A great site where you can search for centers or in-home providers by location. There is often information about each provider’s hours, policies, and sometimes prices. Though it’s not always 100% accurate on the prices, so a phone call to confirm would be wise.

Maryland State Department of Education’s List of Licensed Childcare Providers


This list provides the address and contact information as well as the provider’s license number.

Maryland State Department of Education’s Compliance Records Search


to search for a provider’s licensing inspection records.


So…are you panicked yet?? Searching for someone to care for your child (and possibly spend more time with them than you do during the week) is a big undertaking. Aside from the obvious safety and logistical concerns, I think the biggest thing is feeling comfortable with the provider you choose. We did 7 visits/interviews and I knew pretty much right away whether or not I’d feel comfortable leaving my child with each one of them. Knowing that I felt really comfortable with our provider made it a little less traumatic to drop of my teeny tiny 11 week old on my first day back to work!

Caelan Vaughn – Months 6-9

March 1, 2012

Every phase of Caelan’s life so far has been easy, hard, exciting, and fun in its own way. But these past 3 months have been SO eventful that this may have been the most exciting phase so far. I’ve heard that 7-10 months is a great age, and I definitely agree! Of course, no phase is without its challenges.

It was right around 6 months when I felt for the first time “I need a break”. We had gone out with out Caelan many times for dinner or a movie or whatever, but those times we went out because we wanted to go to dinner, not so much because we needed a baby break – at least, that was my view of it. Nighttime sleep was still a mess and we were pretty stressed out.

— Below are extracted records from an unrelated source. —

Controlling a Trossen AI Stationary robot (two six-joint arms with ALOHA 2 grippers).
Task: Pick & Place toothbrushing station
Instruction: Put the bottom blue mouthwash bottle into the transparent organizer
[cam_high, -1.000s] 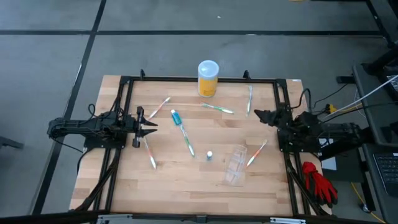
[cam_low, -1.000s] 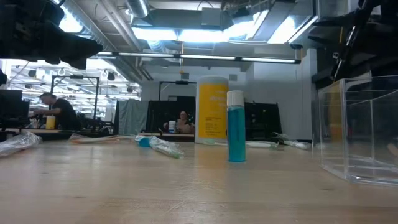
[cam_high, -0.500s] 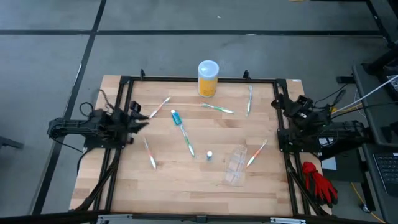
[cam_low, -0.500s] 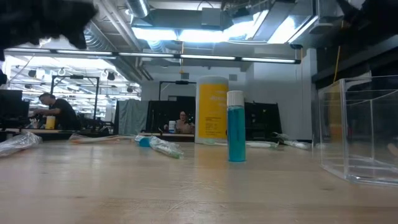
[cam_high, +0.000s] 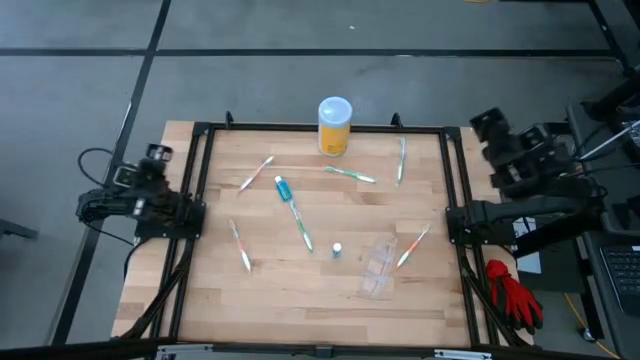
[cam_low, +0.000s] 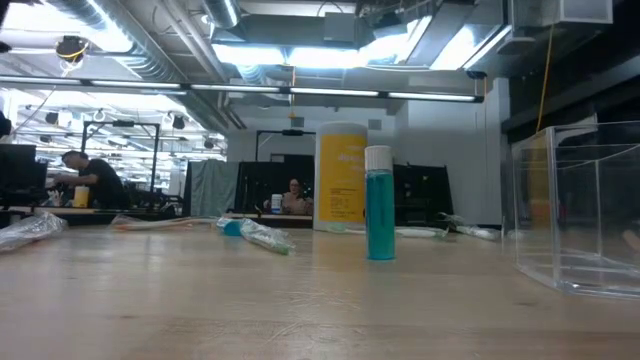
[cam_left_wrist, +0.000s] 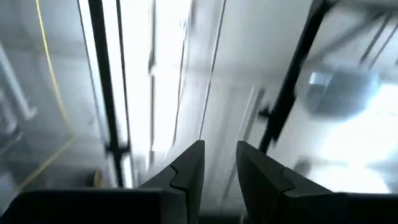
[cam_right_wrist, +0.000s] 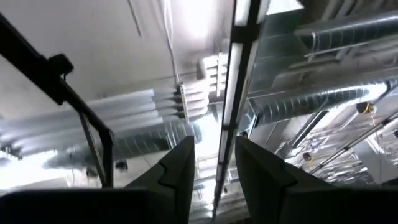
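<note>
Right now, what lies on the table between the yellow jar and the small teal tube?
In the high view, one green toothbrush lies between the yellow jar and the small teal tube; the rest is bare wood.

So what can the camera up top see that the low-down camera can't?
Only the high view shows both arms, pulled back off the table's sides: the left gripper and the right gripper, fingers slightly apart and holding nothing. It also shows the red glove and all the scattered toothbrushes.

Only the low view shows the room behind, with a seated person far off.

Both show the yellow jar, the teal tube standing upright, and the clear cup.
</note>
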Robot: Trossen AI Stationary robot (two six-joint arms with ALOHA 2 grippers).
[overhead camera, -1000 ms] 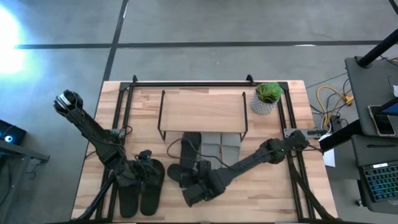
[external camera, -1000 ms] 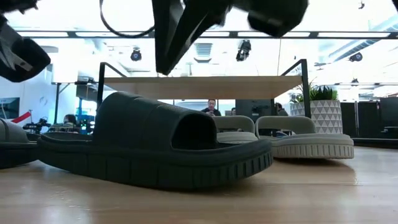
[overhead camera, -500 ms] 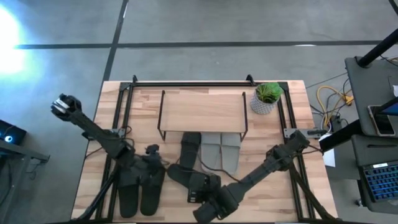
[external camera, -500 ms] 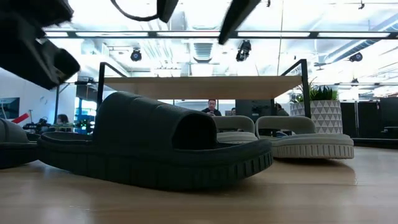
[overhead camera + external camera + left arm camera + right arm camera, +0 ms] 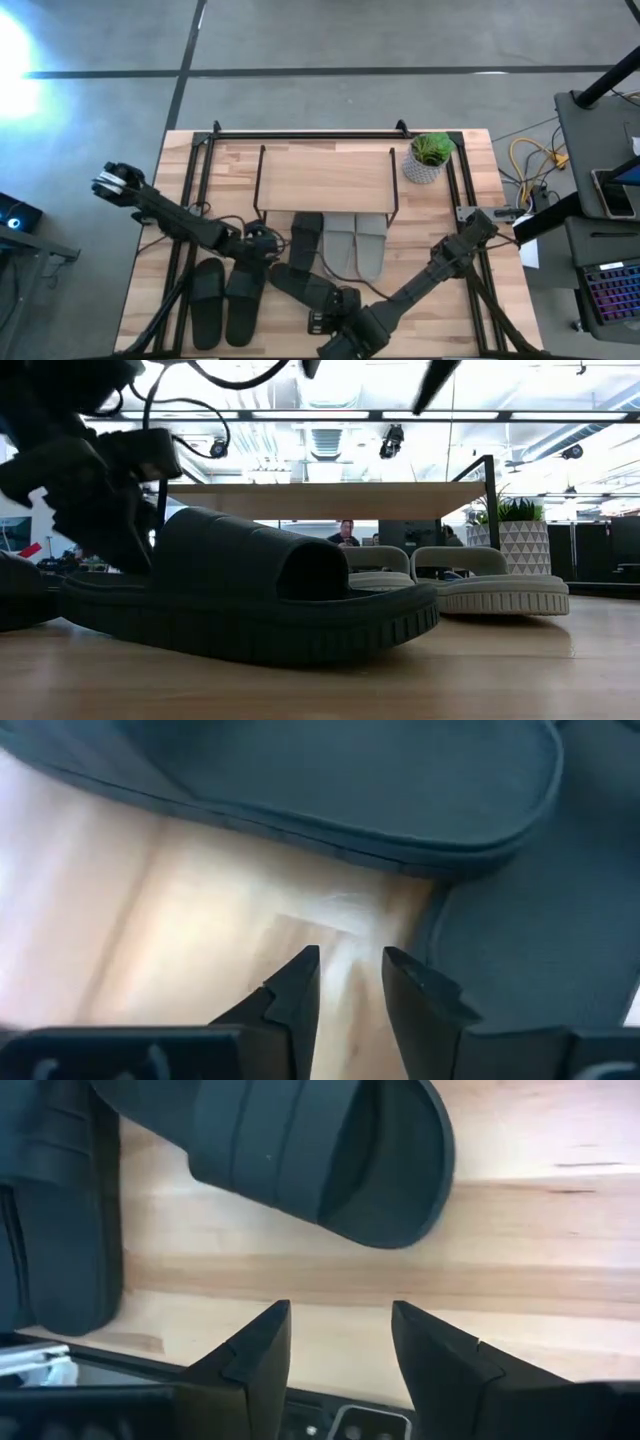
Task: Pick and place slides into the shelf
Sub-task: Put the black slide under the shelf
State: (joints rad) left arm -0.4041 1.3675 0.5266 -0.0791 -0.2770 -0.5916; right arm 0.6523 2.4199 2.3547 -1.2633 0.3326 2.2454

We decided to give sleep training another try. We had tried it when Caelan was about 4.5 months old but we had to cut our efforts short due to illness. We tried the Ferber method again, and what do you know, it worked. What used to be 3+ hours of rocking and shushing and carefully transferring a sleeping baby into the crib only to have him wake up immediately was now a much, MUCH simpler process. We laid him down in the crib awake and by the 2nd night, he was crying/fussing less than 5 minutes and then sleeping an average of 10 hours straight. By the 4th week, he stopped crying/fussing altogether and now he just falls asleep and regularly sleeps 11+ hours straight.

A huge weight was lifted off us when Caelan started sleeping so much better. I didn’t even realize how stressed I was about it. I still needed that break though and I managed to arrange a Friday off of work right before Christmas when Caelan would be going to daycare. It was my first free day since he was born and even though I spent it doing lots of last minute stuff for Christmas, it was wonderful. A friend suggested that I try to arrange a free day like this every few months and I think I will try to take her advice.

Caelan’s first Christmas was a lot of fun and it was around this time that he mastered sitting up by himself.

We left Caelan overnight for the first time on New Years Eve when he was 7 months old. It worked out really well. I wasn’t anxious at all about leaving him and it wasn’t until the end of the night and the next morning that I felt anxious to get back to him. He did wonderfully at his Nana and Pop’s house and I’m relieved that it went so well.

In January, around 7.5 months, we started finger foods with Caelan. It was really slow going at first and of course Bill and I were afraid he’d choke on anything we gave him, but he’s really getting the hang of it now. He went on several puree-strikes where he refused to eat anything we gave him – even his favorites. Maybe it’s because we introduced finger foods and he’s over the purees? Either way, we’re going to be moving away from purees altogether as he eats more real table foods. He’s still taking 4 bottles of formula a day and though we’ve given him a sippy cup to try, he’s not got the hang of that yet.

After cutting his first 2 bottom teeth way back in October, he cut 3 top teeth back to back near the end of January (7.5-8 months old). At the moment, he has another one that should be breaking through any day now for a total of 6 teeth!

Also in January, we packed away the swing and bouncy seat (which he has outgrown) and lowered his crib in anticipation of him standing up. Turns out it wasn’t a moment too soon!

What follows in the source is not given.